Con De Gregori al Bataclan la musica italiana all'estero ridiventa gran cosa
Teatro esaurito, tanti veterani e brividi di nostalgia
Parigi. La musica italiana, ascoltata da Parigi, ridiventa una gran cosa. Con una personalità sua e una vera profondità. Con una palpabile riconoscibilità che placa l’ascoltatore all’estero e sottilmente lo inorgoglisce. Succede che Francesco De Gregori valichi i confini nazionali inoltrandosi in una breve tournée che lo conduce a spasso per un po’ d’Europa, per farlo poi sbarcare a novembre negli Stati Uniti, con una data a New York e una a Boston.
Per l’occasione lui si toglie lo sfizio di varare una formazione ad hoc, che lo vede con soli quattro musicisti – piano, chitarre varie, basso e niente batteria, e con un suono sul crinale tra l’acustico e l’elettrico, in cui a predominare è una sensazione di liquido flusso delle armonie – un “andante” perenne, con moto – che più di tutto avvantaggia la presenza della sua voce, e ovviamente delle cose che dice. Tutto ciò in scena davanti alla platea esaurita del Bataclan, in una profumata sera d’autunno parigino. Già nella fila all’ingresso che si sottopone agli sbrigativi controlli, regna un’atmosfera commossa, tipo “eccoci qua, noi italiani, a fare il nostro, in questo posto sbattuto nella storia, suo malgrado”. Collettivamente rassicurati dalla consapevolezza che dentro stia accordando la chitarra uno come Francesco, che non prevede cedimenti quando si tratta di suonare dal vivo e che conta su quel maestoso repertorio, un’inaffondabile corazzata, col capriccio di mettere ogni volta su una sorpresa, per esempio una canzone che non si sente da decenni, prima d’avviare la sarabanda delle immortali e consegnare, con la puntualità del miglior fioraio, la commozione ai convenuti, tanto più in un’occasione così – Francesco al Bataclan…! Del resto questo locale, con la sua struttura ovale e avvolgente e l’acustica perfetta, è davvero bello, in particolare per un concerto così. E però lo strano mondo in cui viviamo fa sì che l’evento lo si viva con la perplessità d’essere placidamente qui questa sera. E non nell’assurda del massacro.

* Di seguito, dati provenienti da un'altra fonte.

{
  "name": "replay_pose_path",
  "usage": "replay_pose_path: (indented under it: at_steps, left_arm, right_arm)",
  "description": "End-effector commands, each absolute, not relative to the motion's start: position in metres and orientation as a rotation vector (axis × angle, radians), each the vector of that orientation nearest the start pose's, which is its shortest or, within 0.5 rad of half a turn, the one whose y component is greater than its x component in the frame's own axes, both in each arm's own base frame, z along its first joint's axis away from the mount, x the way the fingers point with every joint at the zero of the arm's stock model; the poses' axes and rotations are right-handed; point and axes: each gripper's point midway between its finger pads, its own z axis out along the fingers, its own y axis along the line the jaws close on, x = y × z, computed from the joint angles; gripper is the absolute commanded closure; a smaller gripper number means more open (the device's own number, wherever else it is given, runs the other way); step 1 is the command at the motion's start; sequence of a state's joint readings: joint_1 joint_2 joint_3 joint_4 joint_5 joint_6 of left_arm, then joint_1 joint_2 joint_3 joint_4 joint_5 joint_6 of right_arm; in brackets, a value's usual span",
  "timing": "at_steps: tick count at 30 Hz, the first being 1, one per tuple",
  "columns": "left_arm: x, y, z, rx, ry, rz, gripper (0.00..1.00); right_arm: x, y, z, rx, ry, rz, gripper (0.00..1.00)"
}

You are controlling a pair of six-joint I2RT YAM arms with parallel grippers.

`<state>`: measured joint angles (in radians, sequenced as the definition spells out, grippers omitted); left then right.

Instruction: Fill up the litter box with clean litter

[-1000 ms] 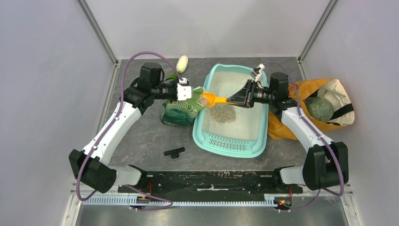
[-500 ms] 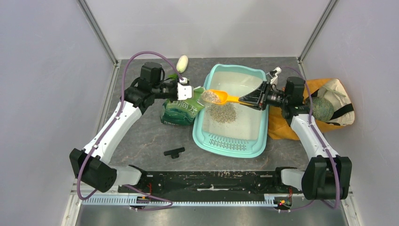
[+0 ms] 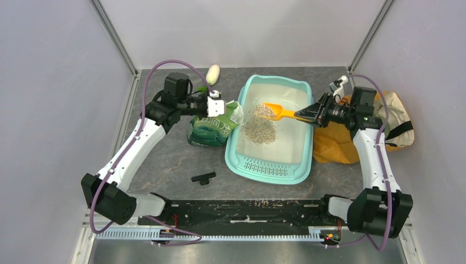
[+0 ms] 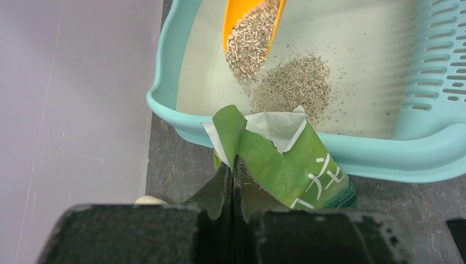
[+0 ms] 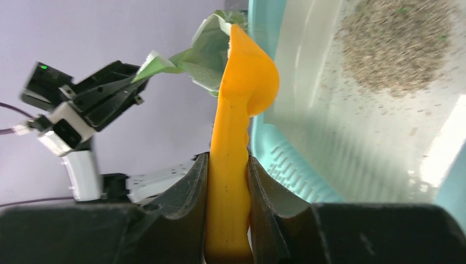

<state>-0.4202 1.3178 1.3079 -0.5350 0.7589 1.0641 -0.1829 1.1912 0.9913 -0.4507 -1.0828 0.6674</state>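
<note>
The teal litter box [image 3: 233, 144] lies mid-table, grille end towards me, with a pile of litter [image 3: 259, 132] in its white basin. My right gripper [image 3: 308, 114] is shut on the handle of an orange scoop [image 3: 267, 110] heaped with litter, held above the basin just behind the pile. My left gripper [image 3: 222, 108] is shut on the torn top edge of the green pouch [image 3: 211, 127], which stands against the box's left rim. The left wrist view shows the scoop [image 4: 250, 33], the pile [image 4: 299, 88] and the pouch [image 4: 286, 165]. The right wrist view shows the scoop [image 5: 242, 82] between my fingers.
An orange cloth bag [image 3: 332, 146] lies right of the box, under my right arm. A white oblong object [image 3: 212, 73] lies at the back left. A small black part [image 3: 203, 177] lies on the table in front of the pouch.
My right gripper has drawn back to the right, carrying the loaded scoop from the pouch's mouth out over the basin. The left arm and pouch have not moved.
</note>
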Motion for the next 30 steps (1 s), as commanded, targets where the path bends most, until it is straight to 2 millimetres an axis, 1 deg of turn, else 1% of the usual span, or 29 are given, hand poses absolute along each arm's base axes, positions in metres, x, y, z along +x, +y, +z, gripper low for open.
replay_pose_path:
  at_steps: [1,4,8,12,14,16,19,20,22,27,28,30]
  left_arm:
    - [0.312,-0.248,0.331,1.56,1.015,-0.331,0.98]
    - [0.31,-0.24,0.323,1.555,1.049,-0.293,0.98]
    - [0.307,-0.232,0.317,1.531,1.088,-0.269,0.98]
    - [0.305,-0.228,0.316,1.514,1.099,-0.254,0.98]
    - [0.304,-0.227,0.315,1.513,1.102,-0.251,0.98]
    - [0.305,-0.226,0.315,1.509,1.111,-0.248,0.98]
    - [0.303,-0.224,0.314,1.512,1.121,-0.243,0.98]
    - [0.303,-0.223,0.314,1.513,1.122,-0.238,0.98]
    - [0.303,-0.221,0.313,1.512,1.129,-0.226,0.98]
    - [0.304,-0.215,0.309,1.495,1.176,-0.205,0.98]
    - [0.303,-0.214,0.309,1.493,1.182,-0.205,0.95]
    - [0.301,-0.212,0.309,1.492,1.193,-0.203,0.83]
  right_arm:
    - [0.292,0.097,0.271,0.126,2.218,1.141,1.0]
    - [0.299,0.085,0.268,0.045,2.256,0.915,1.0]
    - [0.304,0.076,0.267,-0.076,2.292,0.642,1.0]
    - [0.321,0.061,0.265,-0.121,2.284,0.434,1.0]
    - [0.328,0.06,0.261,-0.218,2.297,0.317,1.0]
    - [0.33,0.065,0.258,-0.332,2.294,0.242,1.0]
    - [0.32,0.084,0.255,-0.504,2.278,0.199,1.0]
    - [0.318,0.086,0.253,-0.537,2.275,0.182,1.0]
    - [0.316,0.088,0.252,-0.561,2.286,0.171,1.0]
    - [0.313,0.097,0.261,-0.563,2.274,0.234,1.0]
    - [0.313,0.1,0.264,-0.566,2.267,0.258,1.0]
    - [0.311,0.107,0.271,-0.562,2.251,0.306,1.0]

Lo stesso De Gregori, più prodigo di parole del solito, introduce le prime canzoni divagando di musica e altro, non sfiorando mai ciò che tutti sanno: l’emozione c’è, ma è questione privata, che sfugge a definizioni o a discorsi d’occasione. Tutto al più ci si può riconoscere con uno sguardo di sfuggita: il fatto d’esserci, in fondo, è la frase conclusiva sull’argomento. Poi parlano le canzoni di Francesco, nella magia che le restituisce più lucenti, esplicite e intense che mai, in questo formato agile, con la sua voce forte e alta nello scandirne i versi. De Gregori comincia esponendo il campionario escogitato per l’occasione, ovvero una partenza esigente, fatta di pezzi introspettivi e complessi, con “Gambadilegno a Parigi” al secondo posto in scaletta (“Guardalo come cammina / Lazzaro di Notre Dame / Come sta dritto nella tempesta / alla fermata del tram”) e alcune cose raramente eseguite dal vivo, come “Due Zingari” e “I matti”, prima d’imboccare la cavalcata trionfale della seconda parte del concerto, dove si snocciolano i classici condivisi (“Titanic”, “La leva calcistica”,” Generale”, “Buonanotte fiorellino”, “Rimmel”, “Viva l‘Italia” – e giù con l’attimo di fierezza dell’ “Italia che non ha paura” – “La donna cannone”, fino al ricordo di Lucio (“4 marzo ’43”) che è un modo elegante di salutare il pubblico in basso profilo, prima del bis con “Falso Movimento” e “Alice” e il già canonizzato (e benedetto dai fans) duetto con donna Chicca, consorte dell’artista, per la muroliana versione di “Anema e Core”, che rammenta come tutto stia nella forza dell’amore. E’ uno show che tiene conto della sua natura da esportazione e del brivido di nostalgia che su un boulevard è piacevole sentire, ma che non rinuncia a essere coerente, dandosi licenza di lievi ed inattesi volteggi vocali e d’arrangiamento. Veterani (tanti) e qualche principiante del culto, si ugualmente sono deliziati, godendo soprattutto del portato lirico di Francesco, nell’occasione risplendente di luce smagliante. E alla fine tutti a casa, stavolta contenti d’essere italiani all’estero, con un nonsochè di sensibilità che guai a chi ce lo tocca.